La competición del 78º Festival de Cannes no pudo comenzar mejor. Sound of Falling, la segunda película dirigida por la alemana Mascha Schilinski es un atmosférico monumento cinematográfico que, sin afectación ni pretenciosidad, nos sumerge en un siglo convulso, a través del retrato de varias generaciones de mujeres, pertenecientes a la misma familia, ancladas de un modo u otro al mismo espacio, la granja de Altmark junto al río Elba, cuya visita inspiró a la directora. Las cuatro protagonistas, entre un elenco considerable de actores, poseen la cualidad de ser singulares y a la vez compartir la huella de la historia, del dolor, del misterio que envuelve la vida y la muerte. Con sus voces en off, que nos desvelan sin redundancia los recovecos de una narración administrada con gran economía, en diferentes edades y situaciones personales, logran el milagro de tejer un coherente y turbador panóptico, en el que lo intrínseco de la mentalidad de cada época y las raíces culturales de sus comportamientos se superponen a la realidad arquetípica del género, sus servidumbres y limitaciones sociales.
La película, cuyo working title fue The Doctor Says I’ll Be Alright, But I’m Feelin’ Blue, es un documento de historia colectiva, cuyo discurso se muestra sensorialmente, a través de los cuerpos de sus personajes, con el resultado de transmitir desde la primera escena —protagonizada por Erika (Lea Drinda)— una sensación de incomodidad y empatía que no nos abandonará en las dos horas y media de metraje. El dolor físico y emocional que anida en la cocina, el granero o el desván de la casa, se ancla a objetos como las fotografías de difuntos, pero también a las personas, que lo ocultan, autojustifican o procesan de forma diferente, sin que por ello deje de existir o se debilite el poder consciente o inconsciente traumatizante del recuerdo.

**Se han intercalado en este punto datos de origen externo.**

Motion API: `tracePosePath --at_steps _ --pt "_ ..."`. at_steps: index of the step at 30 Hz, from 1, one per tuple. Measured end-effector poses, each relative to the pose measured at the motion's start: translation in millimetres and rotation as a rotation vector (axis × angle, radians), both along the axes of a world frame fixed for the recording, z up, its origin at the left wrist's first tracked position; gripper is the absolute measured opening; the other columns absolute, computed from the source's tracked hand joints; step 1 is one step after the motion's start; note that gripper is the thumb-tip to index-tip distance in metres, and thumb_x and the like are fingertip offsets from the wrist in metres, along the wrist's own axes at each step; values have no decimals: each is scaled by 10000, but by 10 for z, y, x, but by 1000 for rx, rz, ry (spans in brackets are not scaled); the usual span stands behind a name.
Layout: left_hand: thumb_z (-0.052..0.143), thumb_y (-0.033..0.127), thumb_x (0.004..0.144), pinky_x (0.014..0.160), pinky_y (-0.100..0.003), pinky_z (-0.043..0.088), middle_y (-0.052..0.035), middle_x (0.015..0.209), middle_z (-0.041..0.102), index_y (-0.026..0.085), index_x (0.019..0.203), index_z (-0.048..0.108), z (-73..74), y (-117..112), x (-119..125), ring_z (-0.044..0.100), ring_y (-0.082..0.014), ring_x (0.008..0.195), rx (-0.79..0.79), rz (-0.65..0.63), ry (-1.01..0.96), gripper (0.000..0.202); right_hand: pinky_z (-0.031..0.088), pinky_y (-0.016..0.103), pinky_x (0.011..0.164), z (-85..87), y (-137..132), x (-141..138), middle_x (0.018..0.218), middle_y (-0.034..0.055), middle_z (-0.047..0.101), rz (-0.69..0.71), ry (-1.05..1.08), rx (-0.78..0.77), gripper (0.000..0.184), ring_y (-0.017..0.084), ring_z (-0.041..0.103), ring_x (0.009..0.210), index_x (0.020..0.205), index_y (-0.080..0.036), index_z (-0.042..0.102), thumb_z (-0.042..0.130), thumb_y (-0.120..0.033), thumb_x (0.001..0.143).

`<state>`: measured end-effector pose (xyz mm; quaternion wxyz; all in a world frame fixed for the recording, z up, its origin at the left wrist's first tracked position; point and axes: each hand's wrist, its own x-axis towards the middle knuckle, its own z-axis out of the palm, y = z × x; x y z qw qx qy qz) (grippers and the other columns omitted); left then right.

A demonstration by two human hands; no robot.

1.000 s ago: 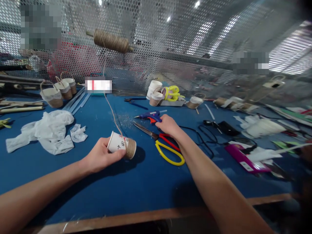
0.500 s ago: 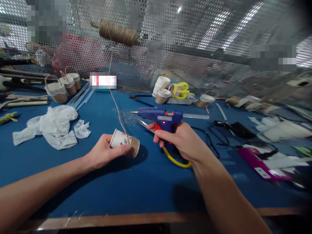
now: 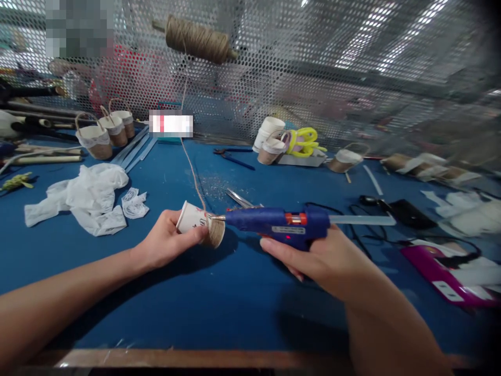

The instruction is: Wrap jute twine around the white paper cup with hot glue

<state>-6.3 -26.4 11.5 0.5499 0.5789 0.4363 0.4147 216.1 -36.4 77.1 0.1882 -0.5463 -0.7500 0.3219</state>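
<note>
- Paper cup (image 3: 191,216), tilted over the tabletop (image 3: 250,313); fingers of left hand (image 3: 166,240) grip its white part, seemingly leaving the wrapped base exposed.
- Twine (image 3: 191,167) runs up to a spool (image 3: 198,40), apparently hung for unwinding.
- Glue gun (image 3: 270,221), grasped in fingers of right hand (image 3: 326,258), nozzle (image 3: 219,217) levelled at the wrap.

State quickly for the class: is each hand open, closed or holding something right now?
Left hand: closed, holding the paper cup partly wrapped in twine.
Right hand: closed, holding the blue glue gun.
</note>
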Motion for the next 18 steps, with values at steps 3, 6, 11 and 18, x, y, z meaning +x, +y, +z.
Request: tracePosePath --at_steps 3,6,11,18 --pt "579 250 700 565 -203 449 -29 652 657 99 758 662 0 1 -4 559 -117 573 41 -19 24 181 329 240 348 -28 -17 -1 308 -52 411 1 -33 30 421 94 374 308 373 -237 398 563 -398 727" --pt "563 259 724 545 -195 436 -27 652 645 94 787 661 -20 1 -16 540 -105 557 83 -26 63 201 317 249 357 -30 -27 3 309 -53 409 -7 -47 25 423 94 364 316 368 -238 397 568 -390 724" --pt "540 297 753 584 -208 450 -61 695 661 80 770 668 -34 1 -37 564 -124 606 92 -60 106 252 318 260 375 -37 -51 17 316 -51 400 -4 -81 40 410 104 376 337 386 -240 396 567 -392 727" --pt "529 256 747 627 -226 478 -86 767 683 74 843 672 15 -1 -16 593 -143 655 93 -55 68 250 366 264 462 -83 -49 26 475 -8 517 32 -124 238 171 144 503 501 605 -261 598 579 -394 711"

Con una austeridad que en ocasiones remite a la rigidez prusiana y anticipante de La cinta blanca (Michael Haneke, 2009), Schilinski, que tardó cinco años en finalizar el proyecto y 34 días en rodarlo, consigue que nos acerquemos a sus protagonistas sin condiciones, no en vano el proceso de casting duró un año entero. La alternancia de las diferentes historias y la dosificación de la información siempre priman el efecto sobre los datos, es decir, sentimos y después averiguamos. Es el mismo proceso que desarrolla la más joven de las cuatro protagonistas —Alma (Hanna Hecktla, de nueve años)—, que poco a poco descubre el dibujo completo que las señales fragmentadas no permitían ver. Un guion milimetrado, coescrito con Louise Peter, crea una curiosidad immediata, para alimentarla con más misterio, con las consecuencias, más que con las causas, Sound of Falling transpira muerte, desesperación en constante lucha con la aceptación, amputación real y figurada, donde los miembros fantasma atormentan por toda la eternidad.

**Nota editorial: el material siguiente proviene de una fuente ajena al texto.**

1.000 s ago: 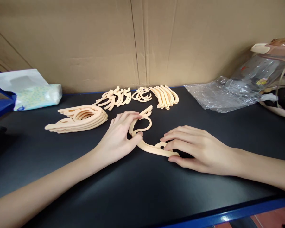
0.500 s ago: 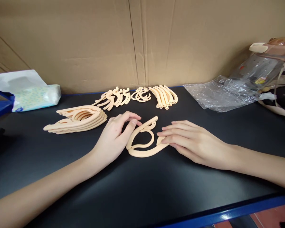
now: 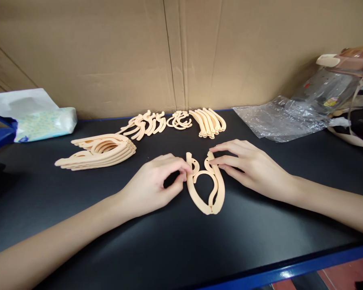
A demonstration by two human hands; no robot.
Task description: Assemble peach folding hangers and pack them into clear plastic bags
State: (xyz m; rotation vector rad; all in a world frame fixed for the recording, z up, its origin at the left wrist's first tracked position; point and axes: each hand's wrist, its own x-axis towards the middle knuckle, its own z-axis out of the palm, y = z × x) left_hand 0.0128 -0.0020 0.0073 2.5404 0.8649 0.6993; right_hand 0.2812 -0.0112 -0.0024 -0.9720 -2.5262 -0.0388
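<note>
A peach plastic folding hanger [image 3: 206,189] lies folded on the black table [image 3: 169,241], its two arms pointing away from me and joined at the near end. My left hand [image 3: 157,183] pinches the left arm with thumb and fingertips. My right hand [image 3: 251,167] presses its fingertips on the tip of the right arm, fingers close together. Both hands touch the hanger from either side.
A stack of folded hangers [image 3: 98,151] sits at the left. Rows of loose hanger parts [image 3: 177,121] lie along the cardboard wall [image 3: 169,52]. A tissue pack [image 3: 39,119] is far left, a clear plastic bag [image 3: 284,119] and a bottle [image 3: 335,84] at right. The blue table edge [image 3: 290,268] runs near me.
The hanger was spread out flat; its arms have swung together and turned, so it now points away from me. Both hands moved forward with it.
</note>
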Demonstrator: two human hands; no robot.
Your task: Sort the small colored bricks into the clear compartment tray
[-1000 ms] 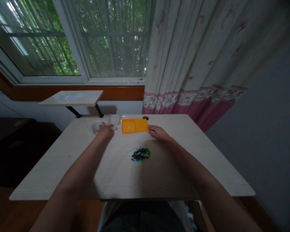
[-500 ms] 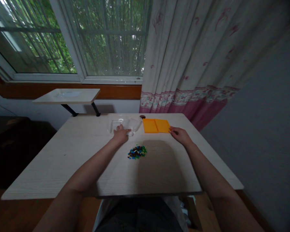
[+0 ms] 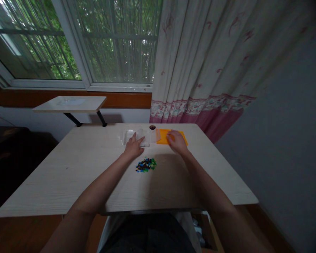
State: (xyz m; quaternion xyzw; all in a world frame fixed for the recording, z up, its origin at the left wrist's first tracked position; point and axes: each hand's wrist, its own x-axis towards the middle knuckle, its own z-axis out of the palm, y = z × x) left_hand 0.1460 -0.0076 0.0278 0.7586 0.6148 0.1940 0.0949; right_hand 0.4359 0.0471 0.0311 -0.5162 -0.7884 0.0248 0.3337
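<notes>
My left hand [image 3: 133,147] rests on the near edge of a clear plastic tray [image 3: 137,136] at the far middle of the pale wooden table [image 3: 68,175]; its fingers lie on the plastic. My right hand [image 3: 176,141] lies palm down on an orange flat tray [image 3: 162,136] just right of the clear one, fingers flat. A small heap of tiny coloured pieces [image 3: 145,164], blue, green and dark, sits on the table a little nearer to me, between my two forearms.
A small round dark hole [image 3: 152,127] is at the table's far edge. A white shelf on black brackets [image 3: 68,103] sticks out from the wall on the left, under the window. A patterned curtain [image 3: 200,70] hangs at the back right.
My right hand slid left onto the orange tray, now covering part of it. My left hand stayed on the clear tray, which moved rightward across the table toward the orange one.
</notes>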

Las cuatro historias podrían representar diferentes películas, pero el hilo que las une resulta un elemento más que cohesionador, es revelador, sobredimensionando con hondura los enigmas a los que ellas se enfrentan.
La brillantez de este ambicioso, y sin embargo conseguido, filme, debe y mucho a la extraordinaria textura cinematográfica del director de fotografía Fabian Gamper, que consigue hacernos ver el tiempo con la materialidad del polvo en suspensión, del aire caliente del verano, de las estancias que transmiten la congoja, el estancamiento y tanto la pulsión de muerte como la culpabilidad por seguir viva. La granja no es un lugar encantado, donde los fantasmas del pasado aterrorizan a sus sucesores, sino un lugar que representa el trauma personal, familiar, generacional e incluso nacional. El espacio funciona como un escenario donde el mundo exterior encuentra su reflejo a través de las consecuencias para sus habitantes femeninas. Y no solo la granja, porque la presencia del río con todo su simbolismo resulta igualmente cargada de significado y de amenaza mortal. Tanto Angelika (Lena Urzendowsky), en una Alemania dividida por esta frontera natural, Lenka (Laeni Geiseler) en su primer encuentro con la pérdida en el siglo XXI y Erika, aterrorizada ante la liberación de la Alemania nazi, se sumerjen las aguas del Elba envueltas en ansiedad.
En Sound of Falling escuchamos la lluvia sin verla, aceptamos su crudeza y su poesía, abrazamos el arquetipo y la singularidad de una película, cuya huella en el espectador es immediata e irreversible.